Jan 14, 2007

.masih bukan asa.

Jan 14, 2007
Januari, 10 2007

Aku menatap wajah mereka dengan hampa. Ada lubang hitam yang menarikku masuk. Semua terjadi lagi. Asa ku menelan kecewa lagi. Setelah sekian kesulitan hidup ku lalui, melihat mereka yang telah bahagia menjadi lebih bahagia adalah pelajaran hidup yang paling sulit. Aku tahu ini tak benar. Tuhan telah siapkan cerita untuk masing - masing manusia di bumi ini. Dan aku, pasti memiliki kisahku sendiri. Kisah yang tak ada orang lain dapat mengerti.
******
Aku terlahir dengan tersenyum, begitu ibuku bilang. Dia juga bilang, saat melihatku ia langsung tahu aku akan menjadi seorang yang kuat. Iya, KUAT. Bukan seorang yang hebat, seorang yang cantik, seorang yang berhasil atau apalah yang dapat seorang ibu lihat dari putrinya. Ibuku hanya bilang aku akan KUAT. Dan semua pun terjadi. Aku tumbuh di tengah pertengkaran orang tuaku. Ayah adalah seseorang yang sangat keras dan disiplin. Ia akan berteriak dan memaki saat ia marah. Telah habis aku dimakinya sejak usiaku 4 tahun, tepatnya pada usia dimana seorang manusia cukup dapat merekam apa yang terjadi padanya. Bahkan makian itu tak pernah habis hingga kini, saat memori otakku telah habis dan lelah akan kenangan busuk. Ibu memang jauh berbeda, ia pendiam. Ia simpan semua luka hatinya sendiri. Tak pernah kulihat ia menangis. Walaupun ia memang jarang juga tersenyum. Yang aku tahu, ibu adalah ibu. Sesosok luar yang berusaha terlihat tegar namun terus memancarkan sinar hampa dan tak ada harapan. Suatu hari ayah pernah mengamuk. Membanting semua yang ada dihadapannya. Dan memukul ibu dan aku secara membabi – buta. Aku hanya diam. Mencoba tak menangis meniru ibu. Tapi hatiku justru sesak. Rasanya sakit. Melebihi sakit yang ragaku terima. Sejak itu telah kuputuskan, aku akan mulai menangis.

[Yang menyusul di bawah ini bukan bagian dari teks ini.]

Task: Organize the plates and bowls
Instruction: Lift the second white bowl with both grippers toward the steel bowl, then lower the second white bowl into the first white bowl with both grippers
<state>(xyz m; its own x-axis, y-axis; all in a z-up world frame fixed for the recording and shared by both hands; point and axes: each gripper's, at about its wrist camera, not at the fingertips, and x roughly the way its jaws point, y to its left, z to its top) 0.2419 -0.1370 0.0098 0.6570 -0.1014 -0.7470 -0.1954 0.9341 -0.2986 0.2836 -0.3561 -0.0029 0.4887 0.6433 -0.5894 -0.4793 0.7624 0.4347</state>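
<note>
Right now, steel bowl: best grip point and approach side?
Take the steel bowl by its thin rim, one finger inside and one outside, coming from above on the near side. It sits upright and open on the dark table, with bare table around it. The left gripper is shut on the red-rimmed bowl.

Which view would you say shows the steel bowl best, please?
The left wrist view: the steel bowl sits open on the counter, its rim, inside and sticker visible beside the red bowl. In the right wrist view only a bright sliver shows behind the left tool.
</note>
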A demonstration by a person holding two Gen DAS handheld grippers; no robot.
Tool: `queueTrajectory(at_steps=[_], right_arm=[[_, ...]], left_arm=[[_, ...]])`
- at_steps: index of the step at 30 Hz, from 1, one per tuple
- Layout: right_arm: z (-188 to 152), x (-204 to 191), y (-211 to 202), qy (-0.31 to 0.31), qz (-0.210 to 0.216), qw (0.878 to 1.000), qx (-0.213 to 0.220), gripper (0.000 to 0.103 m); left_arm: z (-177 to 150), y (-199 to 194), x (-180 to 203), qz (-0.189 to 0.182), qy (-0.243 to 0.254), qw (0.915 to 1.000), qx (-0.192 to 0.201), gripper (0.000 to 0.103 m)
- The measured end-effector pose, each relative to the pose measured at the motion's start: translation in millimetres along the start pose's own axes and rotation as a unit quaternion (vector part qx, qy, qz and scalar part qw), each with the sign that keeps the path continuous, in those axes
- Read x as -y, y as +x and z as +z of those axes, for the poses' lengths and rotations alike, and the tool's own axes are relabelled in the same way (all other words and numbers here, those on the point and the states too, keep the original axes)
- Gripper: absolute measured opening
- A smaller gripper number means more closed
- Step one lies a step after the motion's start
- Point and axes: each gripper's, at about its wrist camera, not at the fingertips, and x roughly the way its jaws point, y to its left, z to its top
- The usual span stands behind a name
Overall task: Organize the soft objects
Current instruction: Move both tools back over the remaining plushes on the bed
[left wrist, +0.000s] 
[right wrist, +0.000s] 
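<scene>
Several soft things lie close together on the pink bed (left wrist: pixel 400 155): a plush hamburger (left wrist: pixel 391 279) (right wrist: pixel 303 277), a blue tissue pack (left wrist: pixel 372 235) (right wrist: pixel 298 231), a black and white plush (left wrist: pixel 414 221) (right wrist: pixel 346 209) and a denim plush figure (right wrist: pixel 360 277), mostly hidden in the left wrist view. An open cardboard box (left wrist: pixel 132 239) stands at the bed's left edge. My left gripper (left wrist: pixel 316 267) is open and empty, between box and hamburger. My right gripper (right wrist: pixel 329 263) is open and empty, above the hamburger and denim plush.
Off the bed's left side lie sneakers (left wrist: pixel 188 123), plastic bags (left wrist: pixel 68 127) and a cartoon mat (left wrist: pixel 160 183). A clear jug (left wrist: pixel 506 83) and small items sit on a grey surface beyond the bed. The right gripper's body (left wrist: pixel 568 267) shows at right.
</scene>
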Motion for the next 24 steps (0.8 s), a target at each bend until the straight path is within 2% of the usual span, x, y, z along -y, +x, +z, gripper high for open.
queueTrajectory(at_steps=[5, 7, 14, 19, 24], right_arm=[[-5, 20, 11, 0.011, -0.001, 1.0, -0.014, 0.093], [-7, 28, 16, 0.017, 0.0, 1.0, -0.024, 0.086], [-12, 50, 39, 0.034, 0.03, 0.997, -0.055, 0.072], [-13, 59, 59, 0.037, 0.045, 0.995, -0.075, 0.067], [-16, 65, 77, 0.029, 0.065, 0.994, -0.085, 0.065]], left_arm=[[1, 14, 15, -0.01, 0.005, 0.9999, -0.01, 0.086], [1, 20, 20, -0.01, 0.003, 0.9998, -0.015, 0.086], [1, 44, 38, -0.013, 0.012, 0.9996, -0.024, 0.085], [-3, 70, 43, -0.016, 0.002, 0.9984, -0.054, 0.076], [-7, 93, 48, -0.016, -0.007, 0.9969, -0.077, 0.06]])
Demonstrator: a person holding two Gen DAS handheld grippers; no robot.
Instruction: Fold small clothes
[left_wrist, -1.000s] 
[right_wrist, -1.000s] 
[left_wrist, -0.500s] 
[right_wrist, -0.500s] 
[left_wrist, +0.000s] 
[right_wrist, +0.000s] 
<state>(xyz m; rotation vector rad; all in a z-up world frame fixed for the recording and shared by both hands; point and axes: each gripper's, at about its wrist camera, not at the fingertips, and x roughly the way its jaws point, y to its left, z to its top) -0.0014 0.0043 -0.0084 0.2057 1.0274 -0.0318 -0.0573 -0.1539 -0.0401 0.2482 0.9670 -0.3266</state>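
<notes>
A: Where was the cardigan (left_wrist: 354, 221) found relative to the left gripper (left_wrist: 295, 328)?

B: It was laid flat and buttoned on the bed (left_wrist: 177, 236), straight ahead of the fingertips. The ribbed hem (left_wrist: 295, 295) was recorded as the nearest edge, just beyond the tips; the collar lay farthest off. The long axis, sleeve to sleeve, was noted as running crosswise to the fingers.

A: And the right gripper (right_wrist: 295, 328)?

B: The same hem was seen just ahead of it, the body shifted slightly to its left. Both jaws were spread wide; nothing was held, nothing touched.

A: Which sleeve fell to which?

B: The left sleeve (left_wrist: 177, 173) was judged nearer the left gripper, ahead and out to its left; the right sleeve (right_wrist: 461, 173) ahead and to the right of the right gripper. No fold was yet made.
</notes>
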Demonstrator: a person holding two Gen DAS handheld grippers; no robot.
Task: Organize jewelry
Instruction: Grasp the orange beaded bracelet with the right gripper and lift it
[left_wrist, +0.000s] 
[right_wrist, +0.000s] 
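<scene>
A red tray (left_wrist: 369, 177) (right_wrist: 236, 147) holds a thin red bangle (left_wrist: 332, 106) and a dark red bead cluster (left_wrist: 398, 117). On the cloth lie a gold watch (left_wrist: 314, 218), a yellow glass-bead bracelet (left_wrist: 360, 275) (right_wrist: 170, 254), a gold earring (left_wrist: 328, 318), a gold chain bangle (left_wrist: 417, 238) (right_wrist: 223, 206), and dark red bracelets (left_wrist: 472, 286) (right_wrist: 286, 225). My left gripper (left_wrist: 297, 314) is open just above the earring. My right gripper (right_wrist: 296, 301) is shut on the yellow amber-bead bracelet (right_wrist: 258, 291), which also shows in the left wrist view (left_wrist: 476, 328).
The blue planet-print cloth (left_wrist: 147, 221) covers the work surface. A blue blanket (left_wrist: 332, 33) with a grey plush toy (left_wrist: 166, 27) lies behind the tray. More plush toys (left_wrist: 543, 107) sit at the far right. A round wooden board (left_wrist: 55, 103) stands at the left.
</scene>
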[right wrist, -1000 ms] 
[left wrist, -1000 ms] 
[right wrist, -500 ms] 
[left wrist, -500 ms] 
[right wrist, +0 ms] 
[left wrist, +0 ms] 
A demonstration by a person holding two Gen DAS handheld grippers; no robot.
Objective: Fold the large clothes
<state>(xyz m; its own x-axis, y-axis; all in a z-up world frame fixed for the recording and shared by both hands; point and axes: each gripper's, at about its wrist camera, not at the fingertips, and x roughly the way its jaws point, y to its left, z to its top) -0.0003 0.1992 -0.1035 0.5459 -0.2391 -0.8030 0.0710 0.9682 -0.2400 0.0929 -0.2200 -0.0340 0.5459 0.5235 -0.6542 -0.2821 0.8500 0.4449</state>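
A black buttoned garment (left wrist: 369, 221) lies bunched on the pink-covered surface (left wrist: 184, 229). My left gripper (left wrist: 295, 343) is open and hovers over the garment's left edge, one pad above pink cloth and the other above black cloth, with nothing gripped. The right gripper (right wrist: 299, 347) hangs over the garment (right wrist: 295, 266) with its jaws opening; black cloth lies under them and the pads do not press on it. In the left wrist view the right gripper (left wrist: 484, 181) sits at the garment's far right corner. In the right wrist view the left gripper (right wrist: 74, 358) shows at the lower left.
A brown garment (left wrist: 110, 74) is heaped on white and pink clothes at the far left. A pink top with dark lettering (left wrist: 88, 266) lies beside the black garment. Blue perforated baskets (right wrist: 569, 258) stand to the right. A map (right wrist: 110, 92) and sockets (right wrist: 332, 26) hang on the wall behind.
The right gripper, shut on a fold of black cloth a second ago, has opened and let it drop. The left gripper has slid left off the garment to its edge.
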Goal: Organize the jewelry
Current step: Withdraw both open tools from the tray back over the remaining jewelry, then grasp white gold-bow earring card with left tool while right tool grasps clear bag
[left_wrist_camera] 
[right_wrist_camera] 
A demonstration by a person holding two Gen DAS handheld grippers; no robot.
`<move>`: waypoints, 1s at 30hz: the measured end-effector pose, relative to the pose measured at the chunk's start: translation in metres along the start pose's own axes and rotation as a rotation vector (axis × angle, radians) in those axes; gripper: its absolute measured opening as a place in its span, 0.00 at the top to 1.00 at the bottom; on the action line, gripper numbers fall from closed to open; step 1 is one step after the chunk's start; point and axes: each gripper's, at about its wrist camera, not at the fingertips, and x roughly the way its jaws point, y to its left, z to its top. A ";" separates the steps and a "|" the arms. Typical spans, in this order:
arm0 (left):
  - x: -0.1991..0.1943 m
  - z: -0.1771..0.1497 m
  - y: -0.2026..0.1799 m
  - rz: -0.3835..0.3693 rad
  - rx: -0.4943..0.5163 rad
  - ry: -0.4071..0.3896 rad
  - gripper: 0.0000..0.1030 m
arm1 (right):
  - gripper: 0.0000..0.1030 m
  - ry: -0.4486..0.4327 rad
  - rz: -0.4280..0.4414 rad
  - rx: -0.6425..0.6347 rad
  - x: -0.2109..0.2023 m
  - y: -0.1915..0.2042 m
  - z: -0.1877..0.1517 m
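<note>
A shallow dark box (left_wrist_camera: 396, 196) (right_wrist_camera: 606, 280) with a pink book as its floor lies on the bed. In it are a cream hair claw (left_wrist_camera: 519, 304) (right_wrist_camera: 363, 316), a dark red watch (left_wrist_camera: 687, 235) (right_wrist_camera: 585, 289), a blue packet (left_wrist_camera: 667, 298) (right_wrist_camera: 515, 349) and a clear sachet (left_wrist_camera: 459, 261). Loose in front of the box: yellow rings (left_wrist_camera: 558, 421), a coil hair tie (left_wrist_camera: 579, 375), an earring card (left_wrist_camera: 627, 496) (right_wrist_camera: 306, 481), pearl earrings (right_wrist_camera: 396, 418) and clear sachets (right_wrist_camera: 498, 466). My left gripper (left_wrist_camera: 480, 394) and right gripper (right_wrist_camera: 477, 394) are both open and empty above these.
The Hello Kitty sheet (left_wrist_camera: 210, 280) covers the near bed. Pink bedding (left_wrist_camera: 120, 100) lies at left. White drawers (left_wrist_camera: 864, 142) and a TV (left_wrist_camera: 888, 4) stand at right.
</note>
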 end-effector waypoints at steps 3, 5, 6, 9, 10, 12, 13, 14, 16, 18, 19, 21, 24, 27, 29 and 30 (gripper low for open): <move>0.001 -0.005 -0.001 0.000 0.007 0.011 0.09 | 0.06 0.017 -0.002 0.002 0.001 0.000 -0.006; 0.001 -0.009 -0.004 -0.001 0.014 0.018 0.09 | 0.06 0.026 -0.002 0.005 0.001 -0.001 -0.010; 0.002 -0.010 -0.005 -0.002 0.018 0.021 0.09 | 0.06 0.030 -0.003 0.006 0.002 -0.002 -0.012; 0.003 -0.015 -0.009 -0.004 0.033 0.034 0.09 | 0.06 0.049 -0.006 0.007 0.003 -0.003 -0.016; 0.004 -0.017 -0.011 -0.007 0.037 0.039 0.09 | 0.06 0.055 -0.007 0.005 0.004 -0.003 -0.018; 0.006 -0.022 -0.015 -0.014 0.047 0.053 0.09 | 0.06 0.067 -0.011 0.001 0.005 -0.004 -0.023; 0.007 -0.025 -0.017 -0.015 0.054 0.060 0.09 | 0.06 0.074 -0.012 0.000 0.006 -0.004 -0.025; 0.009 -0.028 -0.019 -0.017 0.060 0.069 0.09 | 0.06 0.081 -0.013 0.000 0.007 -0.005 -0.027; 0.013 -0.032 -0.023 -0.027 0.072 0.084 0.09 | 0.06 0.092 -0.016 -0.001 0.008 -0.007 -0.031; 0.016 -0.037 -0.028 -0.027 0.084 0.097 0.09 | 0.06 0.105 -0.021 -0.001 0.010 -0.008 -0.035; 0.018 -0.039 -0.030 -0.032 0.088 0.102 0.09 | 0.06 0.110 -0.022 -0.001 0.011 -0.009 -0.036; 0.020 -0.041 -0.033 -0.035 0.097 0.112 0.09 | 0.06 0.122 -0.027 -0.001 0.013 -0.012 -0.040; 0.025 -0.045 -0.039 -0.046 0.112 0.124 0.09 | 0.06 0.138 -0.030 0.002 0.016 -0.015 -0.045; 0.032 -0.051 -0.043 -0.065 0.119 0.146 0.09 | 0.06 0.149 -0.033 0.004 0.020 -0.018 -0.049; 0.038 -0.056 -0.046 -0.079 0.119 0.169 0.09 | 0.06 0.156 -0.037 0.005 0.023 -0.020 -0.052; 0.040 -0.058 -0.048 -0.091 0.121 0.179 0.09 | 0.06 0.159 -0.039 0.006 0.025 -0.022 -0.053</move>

Tak seorang pun tahu aku menderita, tak seorang pun tahu aku menangis. Kulewati masa remaja dengan berlagak menjadi seorang yang normal. Ku balut lukaku dengan senyuman. Kusapa semua teman dengan ceria. Mereka menyukaiku. Mereka mencintaiku. Mereka bilang aku tak pernah bersedih. Mereka bilang aku KUAT. Sekali lagi, aku diingatkan bahwa aku KUAT. Dan hanya itu.

Mungkin mereka benar. Mungkin aku memang KUAT.

Ayah ternyata menyimpan banyak wanita lain dalam hidupnya. Ia bahkan secara terang – terangan bilang ingin menikah lagi. Ingin mencarikanku ibu yang baru. Tak sukup hanya itu, ia pun meninggalkan jejak hutangnya dimana – mana. Tak tega melihat ibu menderita, kulakukan segalanya untuk biayai diriku sendiri. Kulakukan segalanya untuk membahagiakan ku. Karena saat itu, asa saja tidak cukup. Ku hadapi semua penagih hutang ayah tanpa ragu. Dan aku telah menjadi yakin bahwa aku memang KUAT.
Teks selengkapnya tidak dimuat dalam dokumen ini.